Las quejas frecuentes incluyen la entrega de menos latas de las necesarias, demoras en las entregas, y rechazos de cobertura sin justificación válida. «No da lo mismo que el tratamiento inicie más tarde, se interrumpa o no contemple la cantidad suficiente de alimento. Estos retrasos y faltas afectan el crecimiento y el desarrollo de los niños, poniendo en riesgo su salud a largo plazo», afirmaron desde la iniciativa Leches Medicamentosas.
Leches Medicamentosas, una organización fundada por Leandro Desplats, abogado y padre que enfrentó estos obstáculos, ofrece asesoramiento administrativo y legal para garantizar la cobertura total de estas leches por parte de obras sociales, prepagas y el Estado. Desde su creación, han resuelto más de 800 reclamos administrativos y numerosos casos judiciales.
«Los problemas más comunes que enfrentan las familias incluyen la entrega de menos latas de las necesarias, la negativa a cubrir las leches debido a la edad del bebé, y la burocracia que demora la autorización», explicó Desplats. «A menudo, se proporciona información errónea, se piden formularios incorrectos o requisitos injustificados, lo que complica aún más el acceso a estos alimentos esenciales».
La Ley de Leches Medicamentosas (n° 27.305), vigente desde 2016, establece que estas leches deben ser cubiertas al 100%, sin límite de edad y durante todo el tiempo que el médico lo indique.

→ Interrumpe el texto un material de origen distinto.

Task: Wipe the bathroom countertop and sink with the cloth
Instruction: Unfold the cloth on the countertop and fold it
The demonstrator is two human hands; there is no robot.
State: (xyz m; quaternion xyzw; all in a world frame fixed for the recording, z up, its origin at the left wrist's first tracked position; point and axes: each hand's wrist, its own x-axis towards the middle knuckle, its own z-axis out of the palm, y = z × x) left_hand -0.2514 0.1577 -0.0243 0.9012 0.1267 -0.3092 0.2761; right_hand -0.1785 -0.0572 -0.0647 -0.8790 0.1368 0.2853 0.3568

Sin embargo, muchas familias desconocen sus derechos y no reclaman debido a la falta de información y apoyo.
La organización Leches Medicamentosas recibe numerosas consultas a través de su sitio web e Instagram, principalmente de padres desesperados tras un diagnóstico o un rechazo inicial de cobertura. «El estrés y la frustración del proceso burocrático llevan a muchos padres a rendirse», señaló Desplats. «Nos preocupa especialmente aquellas familias que no conocen nuestra existencia y no logran solucionar su problema, quedando su hijo sin la nutrición que necesita».
En muchos casos, los abogados deben judicializar los reclamos que podrían haberse resuelto administrativamente, incrementando la inequidad en el acceso a la salud para quienes no pueden costear un abogado. «Quienes no logran la cobertura a menudo organizan rifas o adquieren latas en canales no oficiales, lo que representa un riesgo para la salud del niño debido a la falta de control sobre la procedencia y conservación del producto», advirtieron desde Leches Medicamentosas.
La organización asesora a las familias revisando su documentación, ayudándolas a entender su situación, y guiándolas en el proceso de reclamo. «Les explicamos el proceso, asistimos en la redacción de notas y los acompañamos hasta la resolución del caso», concluyeron.